TweetFollow Us on Twitter

Optimizing for PPC
Volume Number:12
Issue Number:5
Column Tag:Book Review

The Need for Speed

Learn the nitty-gritty of PowerPC optimization

By Mike Scanlin

Optimizing PowerPC Code:
Programming the PowerPC Chip in Assembly Language

By Gary Kacmarcik

Addison-Wesley, 1995

ISBN 0-201-40839-2, 694 pages (softback). $39.95.

I’m disappointed. It’s just no challenge any more. It took me years of careful trial, error, repeated error, and determined study, to perfect my 680x0 optimizing skills to the point where I really understood the chip from a software point of view. I was looking forward to the same kind of challenge on the PowerPC (scrounging for obscure magazine articles, surfing the net looking for example code, writing and timing code three different ways, disassembling all the programs with good performance to see how they did it, etc.). But now that I’ve read this book, all the hard theory has been taken care of, and the only thing remaining is to do a few PowerPC assembly language projects and put the theory to the test. Mr. Kacmarcik has cut short my search for knowledge by writing a book which makes plain everything about the PowerPC chip, including the subtle pipeline and cache interactions that a true optimizer wants to know.

This book is intended for programmers with some high-level experience and at least a little experience with assembly language.
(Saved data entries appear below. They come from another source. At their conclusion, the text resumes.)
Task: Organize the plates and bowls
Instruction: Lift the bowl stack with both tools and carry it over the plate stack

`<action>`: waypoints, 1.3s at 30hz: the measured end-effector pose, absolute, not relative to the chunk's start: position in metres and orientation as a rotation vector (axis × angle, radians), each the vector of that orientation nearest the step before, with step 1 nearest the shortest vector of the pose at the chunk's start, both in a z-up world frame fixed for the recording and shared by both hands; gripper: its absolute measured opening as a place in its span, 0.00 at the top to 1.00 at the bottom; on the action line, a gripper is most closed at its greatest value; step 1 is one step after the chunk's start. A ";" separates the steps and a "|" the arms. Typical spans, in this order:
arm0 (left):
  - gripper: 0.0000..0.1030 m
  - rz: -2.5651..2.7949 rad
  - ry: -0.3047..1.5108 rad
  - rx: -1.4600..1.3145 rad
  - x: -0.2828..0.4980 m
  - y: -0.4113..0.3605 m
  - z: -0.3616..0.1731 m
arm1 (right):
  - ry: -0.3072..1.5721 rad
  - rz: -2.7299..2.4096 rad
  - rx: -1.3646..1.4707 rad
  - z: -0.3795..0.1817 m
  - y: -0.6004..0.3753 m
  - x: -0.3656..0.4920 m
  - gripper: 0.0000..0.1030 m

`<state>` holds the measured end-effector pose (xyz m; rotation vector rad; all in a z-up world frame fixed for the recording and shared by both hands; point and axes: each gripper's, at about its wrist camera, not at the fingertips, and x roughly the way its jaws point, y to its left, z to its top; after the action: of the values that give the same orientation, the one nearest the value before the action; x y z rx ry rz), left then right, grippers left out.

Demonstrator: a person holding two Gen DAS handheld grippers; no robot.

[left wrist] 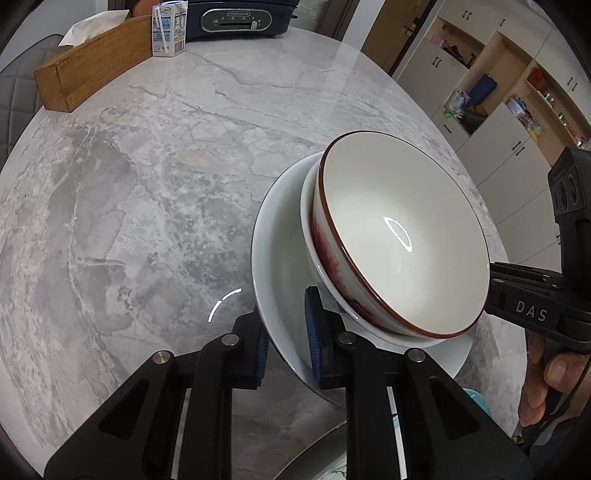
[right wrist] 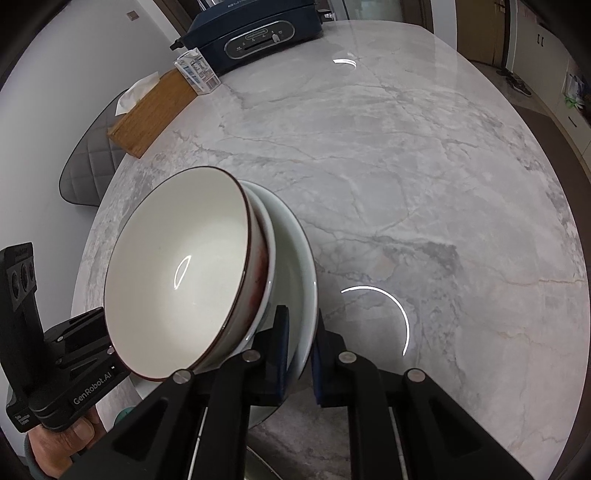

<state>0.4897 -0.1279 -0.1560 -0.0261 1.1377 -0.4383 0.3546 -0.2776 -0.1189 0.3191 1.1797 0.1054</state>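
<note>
You held a stack over the marble tabletop point(left wrist: 147, 184): a white plate point(left wrist: 280, 236) carrying a white bowl point(left wrist: 314, 236), and a red-rimmed bowl point(left wrist: 399, 229) nested in that. Your left tool point(left wrist: 284, 332) pinched the plate's near rim, one pad on each face. Your right tool point(right wrist: 300, 354) pinched the opposite rim the same way. A tissue box point(left wrist: 88, 70) and a carton point(left wrist: 168, 29) stood at the far edge.

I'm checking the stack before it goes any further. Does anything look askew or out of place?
Yes. The red-rimmed bowl sits off-centre in the white plate, crowded toward one side, and the stack looks tilted. The left gripper and right gripper each pinch the plate's rim. Nothing looks spilled or chipped.
</note>
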 end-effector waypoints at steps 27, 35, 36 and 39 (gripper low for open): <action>0.84 -0.468 1.116 -0.041 0.472 -0.121 -0.116 | 1.141 0.106 0.319 -0.087 -0.273 0.341 0.89; 0.85 -0.479 1.078 -0.034 0.442 -0.115 -0.077 | 1.104 0.117 0.293 -0.051 -0.264 0.318 0.89; 0.85 -0.481 1.075 -0.033 0.437 -0.114 -0.073 | 1.100 0.119 0.292 -0.046 -0.263 0.314 0.89; 0.85 -0.486 1.075 -0.038 0.422 -0.110 -0.065 | 1.092 0.123 0.282 -0.036 -0.259 0.300 0.88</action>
<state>0.4216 -0.1098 -0.0654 -0.0382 1.0748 -0.4860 0.2998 -0.2593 -0.0362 0.2822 1.0915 0.1228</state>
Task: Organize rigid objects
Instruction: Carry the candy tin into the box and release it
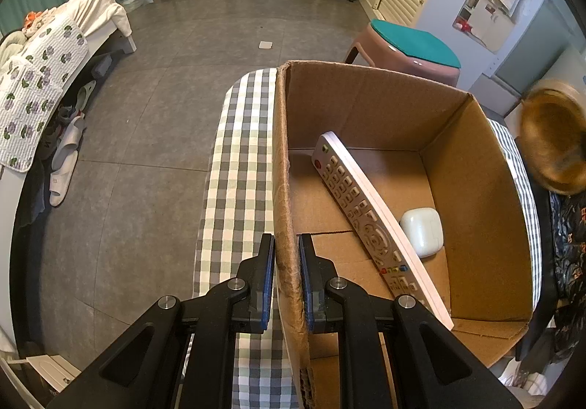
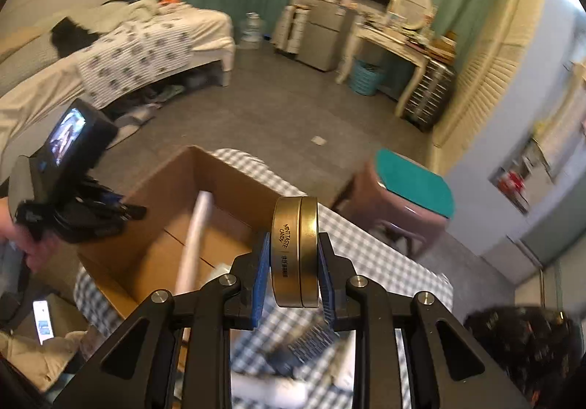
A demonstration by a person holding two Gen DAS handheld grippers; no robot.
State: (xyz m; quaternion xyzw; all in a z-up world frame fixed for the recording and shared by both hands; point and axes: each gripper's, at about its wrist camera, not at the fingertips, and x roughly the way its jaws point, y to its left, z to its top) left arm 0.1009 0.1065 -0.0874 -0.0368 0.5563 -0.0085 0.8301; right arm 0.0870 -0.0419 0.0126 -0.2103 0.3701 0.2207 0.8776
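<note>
We hold a round gold candy tin on edge in our right tool, the blue pads pressing its two flat faces so that its printed rim faces the camera. The tin hangs in the air above the checked worktop, just to the right of the cardboard box. The right wrist view is blurred, so finer detail on the tin beyond the words "mint taste candy" is hard to read.

Inside the box a white remote control lies slanted, its upper end propped against the left wall and its lower end near us. Just beside it, on the box floor, sits a small white earbud case, touching or nearly touching the remote's edge.

Our left tool is closed down on the left wall of the box, one finger outside and one inside, the cardboard pinched between the pads. From the right wrist view we see that left tool at the box's near left corner, gripped by a hand.

Beyond the worktop stands a brown stool with a teal cushion, and further off a bed with a flowered blanket on the grey tiled floor.
</note>
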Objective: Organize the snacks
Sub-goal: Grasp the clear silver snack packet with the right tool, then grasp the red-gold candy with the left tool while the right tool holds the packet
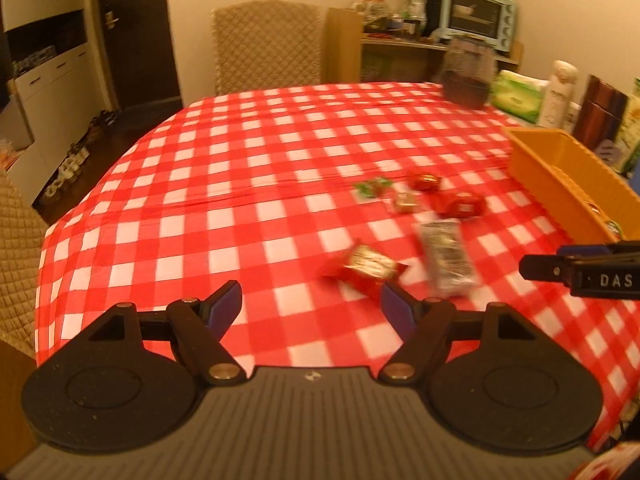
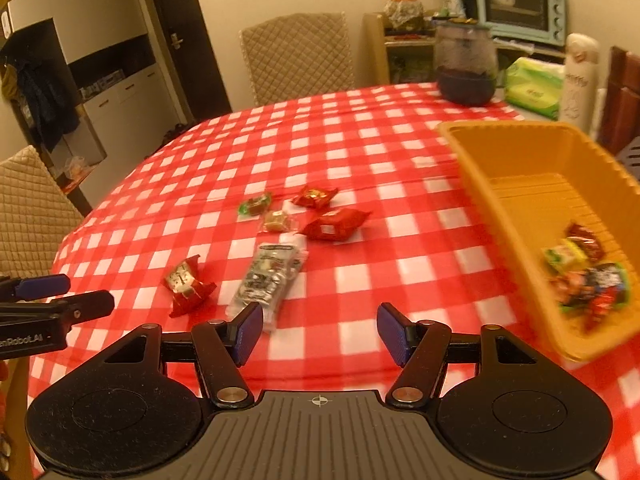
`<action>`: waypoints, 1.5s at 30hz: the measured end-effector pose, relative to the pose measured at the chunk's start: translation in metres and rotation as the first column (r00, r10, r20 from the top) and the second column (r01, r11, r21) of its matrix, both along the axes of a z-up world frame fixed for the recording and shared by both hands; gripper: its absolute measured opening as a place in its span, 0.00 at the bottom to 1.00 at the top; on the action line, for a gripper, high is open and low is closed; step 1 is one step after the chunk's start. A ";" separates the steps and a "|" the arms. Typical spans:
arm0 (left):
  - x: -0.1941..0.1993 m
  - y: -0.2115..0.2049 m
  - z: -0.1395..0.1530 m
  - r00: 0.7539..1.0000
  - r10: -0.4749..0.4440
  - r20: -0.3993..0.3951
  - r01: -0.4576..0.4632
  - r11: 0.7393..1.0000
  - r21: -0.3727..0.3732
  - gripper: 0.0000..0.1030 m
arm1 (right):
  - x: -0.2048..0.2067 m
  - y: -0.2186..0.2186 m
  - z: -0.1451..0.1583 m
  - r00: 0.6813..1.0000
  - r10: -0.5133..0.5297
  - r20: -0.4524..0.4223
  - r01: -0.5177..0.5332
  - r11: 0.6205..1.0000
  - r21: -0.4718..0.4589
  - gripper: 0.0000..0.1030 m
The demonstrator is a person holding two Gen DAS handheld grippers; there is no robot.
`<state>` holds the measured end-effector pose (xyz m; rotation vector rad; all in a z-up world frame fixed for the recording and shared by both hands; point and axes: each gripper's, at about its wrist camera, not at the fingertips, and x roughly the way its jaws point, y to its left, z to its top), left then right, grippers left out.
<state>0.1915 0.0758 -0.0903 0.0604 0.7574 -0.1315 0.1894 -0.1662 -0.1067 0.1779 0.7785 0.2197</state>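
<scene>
With both the left tongs (image 1: 312, 310) and right tongs (image 2: 320, 334) spread wide and empty above the bench (image 2: 360, 140), I judged the nearby silver packet (image 2: 268, 278) best straddled squarely, then carried to the orange basket (image 2: 520, 148).

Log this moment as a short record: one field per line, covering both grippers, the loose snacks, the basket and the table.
left gripper: open, empty, above the tablecloth
right gripper: open, empty, near the silver packet
loose snacks: six on the cloth, including red packet, silver packet, green candy
orange basket: at the table's right side, several wrapped snacks inside
table: red checked tablecloth
far edge: dark jar, green tissue pack
</scene>
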 end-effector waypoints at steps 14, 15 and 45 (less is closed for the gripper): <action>0.029 0.031 -0.022 0.993 0.109 -0.041 -0.112 0.991 -0.075 0.72 | 0.062 0.045 -0.029 0.998 0.040 -0.041 -0.040 0.999 0.010 0.58; 0.029 0.032 -0.023 0.993 0.110 -0.045 -0.114 0.991 -0.076 0.72 | 0.064 0.046 -0.032 0.998 0.040 -0.048 -0.040 0.999 0.003 0.53; 0.066 -0.034 -0.042 0.989 0.002 -0.151 -0.045 0.960 -0.277 0.69 | 0.035 0.015 -0.037 0.988 0.129 -0.080 -0.132 0.991 -0.032 0.36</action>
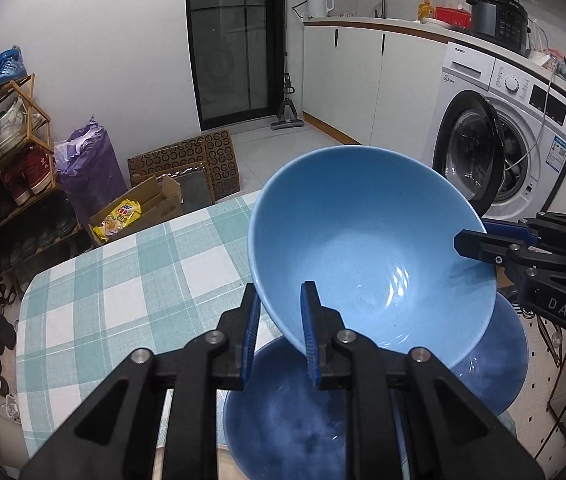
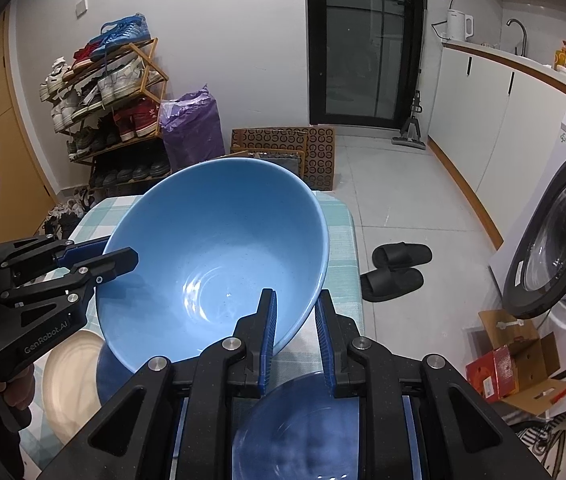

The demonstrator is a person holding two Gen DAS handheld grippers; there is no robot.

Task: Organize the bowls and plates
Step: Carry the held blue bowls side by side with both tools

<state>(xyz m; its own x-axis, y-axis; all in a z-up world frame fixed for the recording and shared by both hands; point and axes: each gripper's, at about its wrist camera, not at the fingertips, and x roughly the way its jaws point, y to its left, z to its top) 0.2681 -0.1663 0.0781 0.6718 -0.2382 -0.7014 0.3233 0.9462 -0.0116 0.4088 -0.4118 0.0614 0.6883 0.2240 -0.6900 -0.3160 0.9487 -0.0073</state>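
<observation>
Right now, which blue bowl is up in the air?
The light blue bowl, tilted and pinched at its rim by the left gripper and right gripper. The darker blue bowls lie underneath it, on the table.

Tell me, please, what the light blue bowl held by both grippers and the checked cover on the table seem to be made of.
Light blue bowl: probably glazed ceramic, possibly melamine; smooth, glossy, fine dark speckles, bright lamp reflections near its bottom.
Checked cover: looks like woven cloth or coated tablecloth; matte, green and white squares, it drapes over the table's rounded edge.
</observation>
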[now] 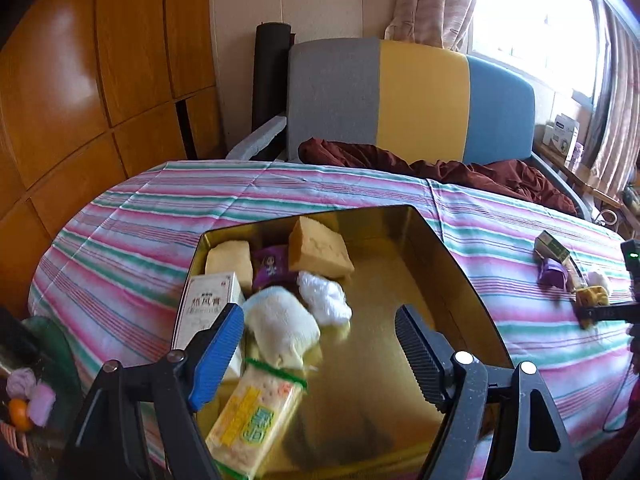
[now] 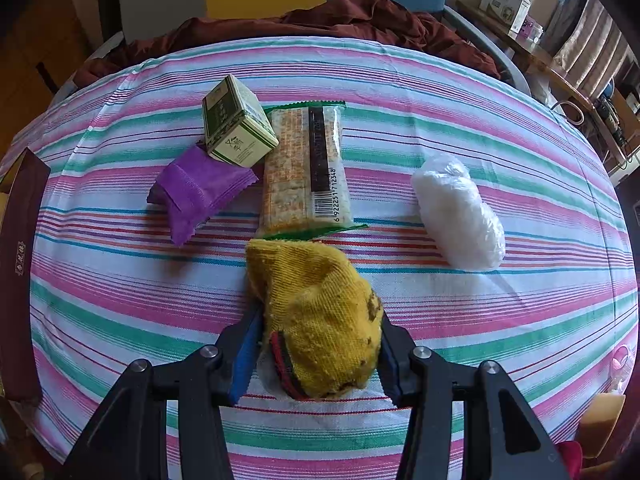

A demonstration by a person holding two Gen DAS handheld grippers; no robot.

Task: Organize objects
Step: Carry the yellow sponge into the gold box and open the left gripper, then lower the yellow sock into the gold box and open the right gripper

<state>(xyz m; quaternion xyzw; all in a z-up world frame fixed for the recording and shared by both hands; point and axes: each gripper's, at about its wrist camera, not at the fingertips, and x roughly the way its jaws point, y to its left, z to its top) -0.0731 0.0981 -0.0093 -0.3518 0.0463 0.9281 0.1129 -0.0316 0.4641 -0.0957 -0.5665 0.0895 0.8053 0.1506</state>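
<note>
Right claw [image 2: 316, 344] grips the yellow sock [image 2: 320, 312] low over the striped surface [image 2: 480, 320], just below the crackers [image 2: 306, 168]. Left claw [image 1: 320, 344] hangs open, empty, above the gold tin [image 1: 400, 280].

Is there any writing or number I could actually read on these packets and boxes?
"6 922251 712348": barcode digits on the cracker packet.
Green box: print too small to read.
White box in the gold tray: large characters, blurred.
Yellow-green packet: characters blurred.
</note>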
It does not explain what hexadecimal means, for example, but it does define concepts like “latency” and “throughput”.

The first nine of the sixteen chapters review in precise detail the entire PowerPC instruction set and architecture. The purpose of these chapters is to broaden the audience for this book. Anyone with PowerPC experience could skim these 170 pages in an hour or so. For the rest, though, it is a reasonable starting point. Unfortunately, there are too few examples for the descriptions of the individual instructions to be meaningful. It’s like someone handing you a book on how to write poetry where the first hundred pages are a dictionary explaining all the words you can use in your poems but not really giving you the context or any examples to appreciate them. It’s hard to separate the really important stuff (like everyday instructions, registers and concepts) from the stuff that was just put in for the sake of completeness. An uninitiated person who tries to understand it all will probably become overwhelmed. I can accept that these chapters are meant to be an introduction and a bit of a reference (in addition to the complete references in the appendices), but it’s a little too much, too soon, in my opinion.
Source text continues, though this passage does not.